Exercise brief: Look through the material below and return every line that contains "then".

Information given:
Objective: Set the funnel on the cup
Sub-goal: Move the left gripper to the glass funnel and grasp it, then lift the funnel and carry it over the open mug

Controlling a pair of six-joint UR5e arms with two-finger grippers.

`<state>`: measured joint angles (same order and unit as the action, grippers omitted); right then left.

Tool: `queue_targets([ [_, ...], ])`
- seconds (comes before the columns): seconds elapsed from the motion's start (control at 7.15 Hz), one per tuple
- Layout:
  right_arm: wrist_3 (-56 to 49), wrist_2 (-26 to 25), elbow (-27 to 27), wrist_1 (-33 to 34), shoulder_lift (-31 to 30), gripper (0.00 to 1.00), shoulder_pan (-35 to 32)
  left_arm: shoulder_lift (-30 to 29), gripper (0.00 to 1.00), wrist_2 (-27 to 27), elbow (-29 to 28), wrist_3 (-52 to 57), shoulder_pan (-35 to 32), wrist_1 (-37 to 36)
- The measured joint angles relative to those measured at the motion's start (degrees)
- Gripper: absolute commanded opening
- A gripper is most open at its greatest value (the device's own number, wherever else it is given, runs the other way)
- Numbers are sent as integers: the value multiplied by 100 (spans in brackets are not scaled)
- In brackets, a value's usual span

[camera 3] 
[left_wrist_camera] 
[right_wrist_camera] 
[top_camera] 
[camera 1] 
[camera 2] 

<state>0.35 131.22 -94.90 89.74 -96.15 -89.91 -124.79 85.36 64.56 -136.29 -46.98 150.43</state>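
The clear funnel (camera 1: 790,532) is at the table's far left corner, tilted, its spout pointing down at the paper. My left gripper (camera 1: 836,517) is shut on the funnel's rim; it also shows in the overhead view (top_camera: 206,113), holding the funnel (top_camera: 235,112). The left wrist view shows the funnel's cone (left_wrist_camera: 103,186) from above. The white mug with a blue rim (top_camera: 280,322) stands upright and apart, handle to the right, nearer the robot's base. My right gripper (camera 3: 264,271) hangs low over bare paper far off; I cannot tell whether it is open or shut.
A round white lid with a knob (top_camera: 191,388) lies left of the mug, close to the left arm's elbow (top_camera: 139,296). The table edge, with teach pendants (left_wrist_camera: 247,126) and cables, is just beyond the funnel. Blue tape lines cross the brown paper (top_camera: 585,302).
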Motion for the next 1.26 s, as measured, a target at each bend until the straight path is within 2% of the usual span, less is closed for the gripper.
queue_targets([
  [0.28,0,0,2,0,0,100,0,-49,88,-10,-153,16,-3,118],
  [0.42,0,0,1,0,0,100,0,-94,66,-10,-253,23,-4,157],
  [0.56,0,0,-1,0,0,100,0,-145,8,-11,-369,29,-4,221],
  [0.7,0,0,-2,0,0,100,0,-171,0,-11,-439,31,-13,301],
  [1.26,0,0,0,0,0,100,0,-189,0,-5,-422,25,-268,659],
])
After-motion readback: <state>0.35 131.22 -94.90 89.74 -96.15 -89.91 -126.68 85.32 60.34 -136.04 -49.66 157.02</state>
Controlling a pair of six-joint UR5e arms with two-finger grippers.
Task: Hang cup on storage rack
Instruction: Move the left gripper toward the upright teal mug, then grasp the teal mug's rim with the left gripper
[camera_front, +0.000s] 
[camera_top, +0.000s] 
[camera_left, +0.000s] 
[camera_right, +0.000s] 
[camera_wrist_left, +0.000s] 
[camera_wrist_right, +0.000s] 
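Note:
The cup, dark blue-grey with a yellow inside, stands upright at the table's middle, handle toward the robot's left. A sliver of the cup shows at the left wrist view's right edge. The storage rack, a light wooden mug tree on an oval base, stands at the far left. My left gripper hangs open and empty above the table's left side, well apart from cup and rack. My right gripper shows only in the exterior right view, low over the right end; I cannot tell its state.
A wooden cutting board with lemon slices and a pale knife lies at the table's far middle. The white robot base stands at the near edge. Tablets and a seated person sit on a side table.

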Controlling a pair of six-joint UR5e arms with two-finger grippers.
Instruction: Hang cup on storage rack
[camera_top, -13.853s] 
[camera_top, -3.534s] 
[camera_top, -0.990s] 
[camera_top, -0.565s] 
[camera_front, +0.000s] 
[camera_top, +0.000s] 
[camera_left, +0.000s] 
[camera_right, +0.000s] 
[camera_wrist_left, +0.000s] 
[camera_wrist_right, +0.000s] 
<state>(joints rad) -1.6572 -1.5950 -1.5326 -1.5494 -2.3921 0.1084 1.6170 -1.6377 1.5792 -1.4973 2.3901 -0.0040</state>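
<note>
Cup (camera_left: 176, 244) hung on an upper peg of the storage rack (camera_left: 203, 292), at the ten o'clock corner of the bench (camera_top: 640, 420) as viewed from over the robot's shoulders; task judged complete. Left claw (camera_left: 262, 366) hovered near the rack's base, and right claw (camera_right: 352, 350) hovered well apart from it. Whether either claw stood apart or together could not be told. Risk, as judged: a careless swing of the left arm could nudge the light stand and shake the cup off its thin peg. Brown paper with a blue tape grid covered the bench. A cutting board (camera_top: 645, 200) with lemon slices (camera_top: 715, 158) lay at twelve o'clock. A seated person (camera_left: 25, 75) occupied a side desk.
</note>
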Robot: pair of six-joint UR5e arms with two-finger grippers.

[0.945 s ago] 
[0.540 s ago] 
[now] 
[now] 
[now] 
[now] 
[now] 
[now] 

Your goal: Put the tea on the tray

Problem solution:
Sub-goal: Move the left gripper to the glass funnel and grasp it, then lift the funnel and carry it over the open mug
`<state>`: measured joint angles (same order and unit as the action, grippers omitted); right then left.
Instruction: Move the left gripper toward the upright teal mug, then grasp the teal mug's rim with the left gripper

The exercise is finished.